In this example, we load the data from a csv file with `pandas.read_csv`, and we use the [iter_pandas](https://riverml.xyz/latest/api/stream/iter-pandas/) utility method to iterate over the `DataFrame`.

In [3]:
stream = iter_pandas(X=data[features], y=data['rain'])

## Naïve Bayes
---
[GaussianNB](https://riverml.xyz/latest/api/naive-bayes/GaussianNB/) maintains a Gaussian distribution $G_{cf}$ is maintained for each class $c$ and each feature $f$. Each Gaussian is updated using the amount associated with each feature; the details can be be found in proba.Gaussian. The joint log-likelihood is then obtained by summing the log probabilities of each feature associated with each class.

In [4]:
from river.naive_bayes import GaussianNB

model = GaussianNB()
metric = Accuracy()

progressive_val_score(dataset=stream,
                      model=model,
                      metric=metric,
                      print_every=1000)

[1,000] Accuracy: 71.27%
[2,000] Accuracy: 69.88%
[3,000] Accuracy: 68.99%
[4,000] Accuracy: 68.82%
[5,000] Accuracy: 69.09%
[6,000] Accuracy: 69.13%
[7,000] Accuracy: 69.15%
[8,000] Accuracy: 68.50%
[9,000] Accuracy: 68.65%
[10,000] Accuracy: 69.04%
[11,000] Accuracy: 69.52%
[12,000] Accuracy: 69.74%
[13,000] Accuracy: 69.79%
[14,000] Accuracy: 69.88%
[15,000] Accuracy: 70.14%
[16,000] Accuracy: 70.05%
[17,000] Accuracy: 69.70%
[18,000] Accuracy: 69.36%


Accuracy: 69.21%

## K-Nearest Neighbors
---
[KNN](https://riverml.xyz/latest/api/neighbors/KNNClassifier/) is a non-parametric classification method that keeps track of the last window_size training samples. The predicted class-label for a given query sample is obtained in two steps:

- Find the closest n_neighbors to the query sample in the data window. 
- Aggregate the class-labels of the n_neighbors to define the predicted class for the query sample.

In [5]:
from river.neighbors import KNNClassifier

model = KNNClassifier(n_neighbors=5, window_size=1000)
metric = Accuracy()
stream = iter_pandas(X=data[features], y=data['rain'])

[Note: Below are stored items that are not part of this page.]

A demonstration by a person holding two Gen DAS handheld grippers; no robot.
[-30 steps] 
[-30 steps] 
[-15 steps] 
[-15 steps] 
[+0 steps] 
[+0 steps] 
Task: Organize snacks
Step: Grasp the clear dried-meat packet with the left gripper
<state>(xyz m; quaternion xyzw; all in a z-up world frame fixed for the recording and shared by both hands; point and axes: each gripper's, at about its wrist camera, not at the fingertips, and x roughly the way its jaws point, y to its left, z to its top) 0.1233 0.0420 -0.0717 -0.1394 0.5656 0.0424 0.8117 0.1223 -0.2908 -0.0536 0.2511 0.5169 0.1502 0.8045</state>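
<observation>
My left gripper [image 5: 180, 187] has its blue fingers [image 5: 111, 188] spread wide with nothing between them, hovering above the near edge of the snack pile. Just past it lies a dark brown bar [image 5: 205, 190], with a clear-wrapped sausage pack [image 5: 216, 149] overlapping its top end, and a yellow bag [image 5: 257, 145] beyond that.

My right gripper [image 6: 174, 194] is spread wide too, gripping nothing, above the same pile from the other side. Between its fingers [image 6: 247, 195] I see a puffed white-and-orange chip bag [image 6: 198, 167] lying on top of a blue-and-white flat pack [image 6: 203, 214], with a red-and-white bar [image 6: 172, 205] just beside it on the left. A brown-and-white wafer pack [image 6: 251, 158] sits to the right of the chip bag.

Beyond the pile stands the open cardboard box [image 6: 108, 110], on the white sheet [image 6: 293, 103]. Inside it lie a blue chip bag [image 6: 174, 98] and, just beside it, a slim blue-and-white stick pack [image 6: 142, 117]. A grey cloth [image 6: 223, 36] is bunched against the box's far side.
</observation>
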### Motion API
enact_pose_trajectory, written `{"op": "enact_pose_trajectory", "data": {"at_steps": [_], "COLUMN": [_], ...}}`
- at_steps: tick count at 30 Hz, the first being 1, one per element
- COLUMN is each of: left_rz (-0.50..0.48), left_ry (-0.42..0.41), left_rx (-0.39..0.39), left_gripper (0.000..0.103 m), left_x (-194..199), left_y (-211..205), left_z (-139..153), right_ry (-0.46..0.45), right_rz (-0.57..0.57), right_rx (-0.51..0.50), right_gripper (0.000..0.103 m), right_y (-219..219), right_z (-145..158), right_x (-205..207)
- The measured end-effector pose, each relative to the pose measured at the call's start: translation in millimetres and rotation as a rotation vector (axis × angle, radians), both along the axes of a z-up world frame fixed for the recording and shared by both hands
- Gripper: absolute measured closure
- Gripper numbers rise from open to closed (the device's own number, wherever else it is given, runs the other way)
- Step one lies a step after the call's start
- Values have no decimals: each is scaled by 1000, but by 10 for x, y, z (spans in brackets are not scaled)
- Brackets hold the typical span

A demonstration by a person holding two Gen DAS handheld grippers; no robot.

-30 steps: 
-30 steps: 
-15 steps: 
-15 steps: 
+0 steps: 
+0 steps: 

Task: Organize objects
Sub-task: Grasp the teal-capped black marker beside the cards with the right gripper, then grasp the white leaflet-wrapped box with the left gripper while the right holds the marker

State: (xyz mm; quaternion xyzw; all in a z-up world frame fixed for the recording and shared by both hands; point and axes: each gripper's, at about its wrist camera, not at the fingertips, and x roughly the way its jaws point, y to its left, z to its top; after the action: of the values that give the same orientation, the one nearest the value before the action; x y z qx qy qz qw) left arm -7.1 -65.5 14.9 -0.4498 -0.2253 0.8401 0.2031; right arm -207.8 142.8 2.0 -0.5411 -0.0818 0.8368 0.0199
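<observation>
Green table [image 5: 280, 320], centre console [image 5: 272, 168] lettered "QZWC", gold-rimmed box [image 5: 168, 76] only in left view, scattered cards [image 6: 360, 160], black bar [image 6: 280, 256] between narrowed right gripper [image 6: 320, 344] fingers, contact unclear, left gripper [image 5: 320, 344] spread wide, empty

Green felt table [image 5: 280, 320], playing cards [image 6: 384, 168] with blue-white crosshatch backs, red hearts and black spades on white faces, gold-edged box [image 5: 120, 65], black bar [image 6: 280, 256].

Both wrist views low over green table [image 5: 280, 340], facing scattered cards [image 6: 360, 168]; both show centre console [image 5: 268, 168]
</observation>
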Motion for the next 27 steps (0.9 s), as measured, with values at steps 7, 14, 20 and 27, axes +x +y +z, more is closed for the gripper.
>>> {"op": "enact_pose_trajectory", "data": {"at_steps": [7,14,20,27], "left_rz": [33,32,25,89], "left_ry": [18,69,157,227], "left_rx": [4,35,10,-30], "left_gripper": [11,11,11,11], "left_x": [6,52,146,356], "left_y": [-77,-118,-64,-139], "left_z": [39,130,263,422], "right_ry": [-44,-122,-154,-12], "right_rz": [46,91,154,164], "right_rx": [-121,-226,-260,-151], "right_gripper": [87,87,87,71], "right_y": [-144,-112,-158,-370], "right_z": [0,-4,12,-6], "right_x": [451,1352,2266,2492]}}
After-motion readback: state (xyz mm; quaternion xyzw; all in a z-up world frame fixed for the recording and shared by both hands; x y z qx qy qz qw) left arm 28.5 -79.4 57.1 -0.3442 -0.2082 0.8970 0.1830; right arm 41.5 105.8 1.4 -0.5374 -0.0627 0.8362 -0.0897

progressive_val_score(dataset=stream,
                      model=model,
                      metric=metric,
                      print_every=1000)

[1,000] Accuracy: 77.18%
[2,000] Accuracy: 78.34%
[3,000] Accuracy: 78.86%
[4,000] Accuracy: 78.29%
[5,000] Accuracy: 78.06%
[6,000] Accuracy: 77.95%
[7,000] Accuracy: 78.24%
[8,000] Accuracy: 77.96%
[9,000] Accuracy: 78.12%
[10,000] Accuracy: 78.16%
[11,000] Accuracy: 78.35%
[12,000] Accuracy: 78.47%
[13,000] Accuracy: 78.36%
[14,000] Accuracy: 78.26%
[15,000] Accuracy: 78.36%
[16,000] Accuracy: 78.24%
[17,000] Accuracy: 78.10%
[18,000] Accuracy: 77.90%


Accuracy: 77.91%

## Hoeffding Tree
---

[Hoeffding Tree](https://riverml.xyz/latest/api/tree/HoeffdingTreeClassifier/) 

In [6]:
from river.tree import HoeffdingTreeClassifier

model = HoeffdingTreeClassifier()
metric = Accuracy()
stream = iter_pandas(X=data[features], y=data['rain'])

progressive_val_score(dataset=stream,
                      model=model,
                      metric=metric,
                      print_every=1000)

[1,000] Accuracy: 70.87%
[2,000] Accuracy: 69.73%
[3,000] Accuracy: 70.89%
[4,000] Accuracy: 71.29%
[5,000] Accuracy: 71.79%
[6,000] Accuracy: 72.13%
[7,000] Accuracy: 72.82%
[8,000] Accuracy: 72.58%
[9,000] Accuracy: 72.80%
[10,000] Accuracy: 72.85%
[11,000] Accuracy: 73.30%
[12,000] Accuracy: 73.55%
[13,000] Accuracy: 73.80%
[14,000] Accuracy: 73.73%
[15,000] Accuracy: 73.99%
[16,000] Accuracy: 74.03%
[17,000] Accuracy: 73.93%
[18,000] Accuracy: 73.58%


Accuracy: 73.55%

Tree-based models are popular due to their interpretability. They use a tree data structure to model the data. When a sample arrives, it traverses the tree until it reaches a leaf node. Internal nodes define the path for a data sample based on the values of its features. Leaf nodes are models that provide predictions for unlabeled-samples and can update their internal state using the labels from labeled samples.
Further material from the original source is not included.